About this exercise> Throughout the records below, find each line holding "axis" and copy it.

(Items listed in a dataset)
■ ■ ■ ■ ■ ■ ■

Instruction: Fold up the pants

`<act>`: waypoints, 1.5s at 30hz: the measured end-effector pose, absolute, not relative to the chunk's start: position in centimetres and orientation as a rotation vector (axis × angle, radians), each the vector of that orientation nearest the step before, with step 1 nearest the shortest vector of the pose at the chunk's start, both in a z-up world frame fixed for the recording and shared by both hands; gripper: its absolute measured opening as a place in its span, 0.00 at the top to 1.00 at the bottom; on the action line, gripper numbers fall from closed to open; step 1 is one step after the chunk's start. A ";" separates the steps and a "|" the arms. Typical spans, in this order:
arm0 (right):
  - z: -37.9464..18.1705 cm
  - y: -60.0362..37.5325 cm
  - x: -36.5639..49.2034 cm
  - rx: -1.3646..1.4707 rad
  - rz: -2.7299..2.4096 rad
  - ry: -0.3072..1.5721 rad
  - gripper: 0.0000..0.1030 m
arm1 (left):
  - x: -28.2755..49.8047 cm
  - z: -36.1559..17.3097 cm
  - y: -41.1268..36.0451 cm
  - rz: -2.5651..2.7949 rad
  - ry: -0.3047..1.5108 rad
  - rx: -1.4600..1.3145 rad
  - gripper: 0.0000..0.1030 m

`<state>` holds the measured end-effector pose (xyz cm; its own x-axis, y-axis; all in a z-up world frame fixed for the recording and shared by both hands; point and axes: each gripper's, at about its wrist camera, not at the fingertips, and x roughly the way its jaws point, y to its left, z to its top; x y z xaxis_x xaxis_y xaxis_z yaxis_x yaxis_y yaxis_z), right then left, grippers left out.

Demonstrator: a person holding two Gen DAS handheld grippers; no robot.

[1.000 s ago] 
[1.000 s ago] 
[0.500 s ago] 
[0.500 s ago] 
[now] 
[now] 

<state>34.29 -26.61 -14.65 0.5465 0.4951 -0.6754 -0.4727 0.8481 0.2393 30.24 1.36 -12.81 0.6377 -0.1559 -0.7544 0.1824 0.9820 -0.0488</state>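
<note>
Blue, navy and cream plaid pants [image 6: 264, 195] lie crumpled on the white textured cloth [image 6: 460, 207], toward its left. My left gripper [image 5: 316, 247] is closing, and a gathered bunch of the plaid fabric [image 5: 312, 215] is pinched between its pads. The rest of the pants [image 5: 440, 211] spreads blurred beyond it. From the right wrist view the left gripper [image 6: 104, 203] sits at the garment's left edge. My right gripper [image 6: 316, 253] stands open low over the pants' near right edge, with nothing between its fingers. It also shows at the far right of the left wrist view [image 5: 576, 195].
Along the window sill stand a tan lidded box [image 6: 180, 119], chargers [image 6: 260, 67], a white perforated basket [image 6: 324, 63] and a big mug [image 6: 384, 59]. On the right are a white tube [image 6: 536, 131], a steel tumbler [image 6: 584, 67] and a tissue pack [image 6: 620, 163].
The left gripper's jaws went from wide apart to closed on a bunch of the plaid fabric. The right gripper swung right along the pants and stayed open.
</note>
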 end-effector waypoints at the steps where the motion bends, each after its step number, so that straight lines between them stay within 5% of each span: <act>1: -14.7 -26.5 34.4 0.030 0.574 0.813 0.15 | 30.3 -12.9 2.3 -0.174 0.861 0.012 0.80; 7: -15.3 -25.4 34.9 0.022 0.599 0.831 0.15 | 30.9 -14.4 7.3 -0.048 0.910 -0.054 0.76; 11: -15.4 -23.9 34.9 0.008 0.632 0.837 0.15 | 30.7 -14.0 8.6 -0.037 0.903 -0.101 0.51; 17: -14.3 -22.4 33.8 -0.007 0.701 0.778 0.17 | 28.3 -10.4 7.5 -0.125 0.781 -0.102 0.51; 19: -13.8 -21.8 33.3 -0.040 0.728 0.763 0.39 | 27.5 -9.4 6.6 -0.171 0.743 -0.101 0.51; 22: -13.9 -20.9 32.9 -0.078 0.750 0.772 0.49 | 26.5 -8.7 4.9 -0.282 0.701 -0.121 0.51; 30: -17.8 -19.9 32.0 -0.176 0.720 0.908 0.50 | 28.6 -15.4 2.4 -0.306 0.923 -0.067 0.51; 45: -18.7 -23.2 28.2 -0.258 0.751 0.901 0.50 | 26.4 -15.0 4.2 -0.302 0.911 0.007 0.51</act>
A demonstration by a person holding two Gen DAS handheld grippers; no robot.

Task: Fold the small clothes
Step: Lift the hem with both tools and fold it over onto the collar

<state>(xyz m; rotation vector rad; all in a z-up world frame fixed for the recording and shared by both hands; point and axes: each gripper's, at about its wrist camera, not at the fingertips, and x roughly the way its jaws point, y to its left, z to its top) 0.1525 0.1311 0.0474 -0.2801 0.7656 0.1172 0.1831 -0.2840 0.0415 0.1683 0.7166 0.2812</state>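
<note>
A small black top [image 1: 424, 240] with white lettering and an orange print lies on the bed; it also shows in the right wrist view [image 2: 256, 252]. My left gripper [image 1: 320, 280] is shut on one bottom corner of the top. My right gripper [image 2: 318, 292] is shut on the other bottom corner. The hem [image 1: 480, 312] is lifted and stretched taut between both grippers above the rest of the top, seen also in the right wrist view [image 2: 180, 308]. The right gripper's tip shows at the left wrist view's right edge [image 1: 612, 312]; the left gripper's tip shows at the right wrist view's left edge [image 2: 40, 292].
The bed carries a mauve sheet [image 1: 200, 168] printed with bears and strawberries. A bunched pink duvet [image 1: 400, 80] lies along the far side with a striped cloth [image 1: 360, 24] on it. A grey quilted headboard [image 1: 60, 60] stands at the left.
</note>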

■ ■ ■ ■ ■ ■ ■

Response to the exercise>
`<act>`: waypoints, 1.5s at 30hz: the measured end-effector pose, absolute, not relative to the chunk's start: position in centimetres and orientation as a rotation vector (axis × angle, radians), each the vector of that orientation nearest the step before, with step 1 nearest the shortest vector of the pose at the chunk's start, both in a z-up world frame fixed for the recording and shared by both hands; gripper: its absolute measured opening as a place in its span, 0.00 at the top to 1.00 at the bottom; on the action line, gripper numbers fall from closed to open; step 1 is one step after the chunk's start. A ";" separates the steps and a "|" the arms. Typical spans, in this order:
`<state>` holds the measured end-effector pose (xyz cm; its own x-axis, y-axis; all in a z-up world frame fixed for the recording and shared by both hands; point and axes: each gripper's, at about its wrist camera, not at the fingertips, and x roughly the way its jaws point, y to its left, z to its top; x y z xaxis_x xaxis_y xaxis_z yaxis_x yaxis_y yaxis_z), right then left, grippers left out.

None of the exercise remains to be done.